What is required –
Would you write out the full listing exactly, without any pictures?

Data excerpt –
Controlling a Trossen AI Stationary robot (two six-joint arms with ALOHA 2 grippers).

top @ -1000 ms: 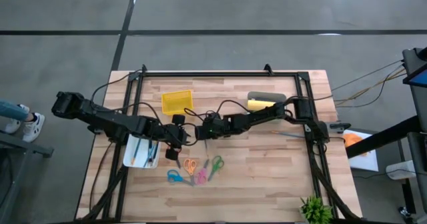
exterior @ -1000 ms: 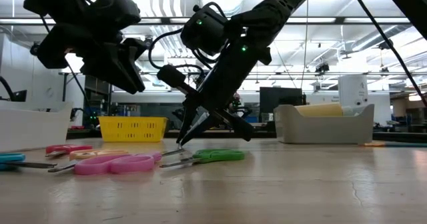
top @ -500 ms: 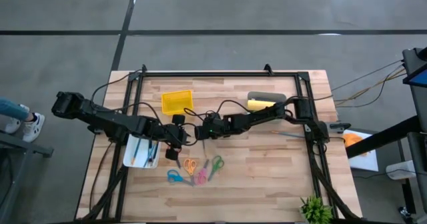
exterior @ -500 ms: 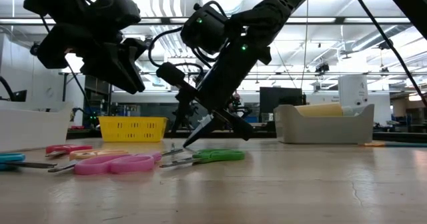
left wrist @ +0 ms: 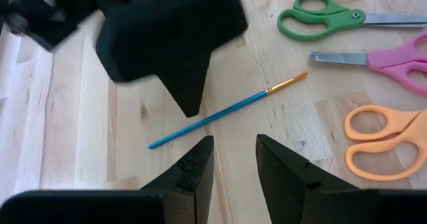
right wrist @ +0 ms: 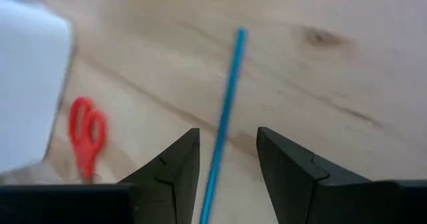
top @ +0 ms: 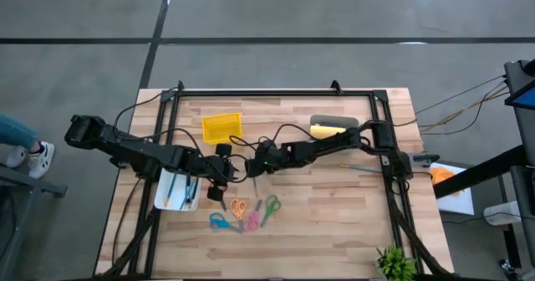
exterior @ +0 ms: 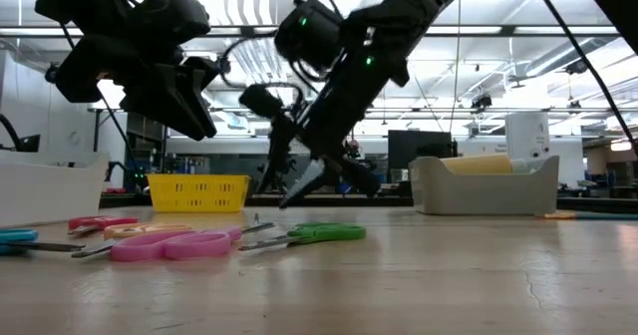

Expected output –
Controlling a Trossen AI Stationary robot (two six-joint arms with ALOHA 2 grippers).

top @ -1000 ms: 
exterior @ -1000 ms: 
top @ -500 ms: 
exterior @ -500 ms: 
left wrist @ +0 ms: 
right wrist @ +0 ms: 
top @ +0 ms: 
exterior @ +0 ms: 

Nothing remains to be done, and the exercise is complete.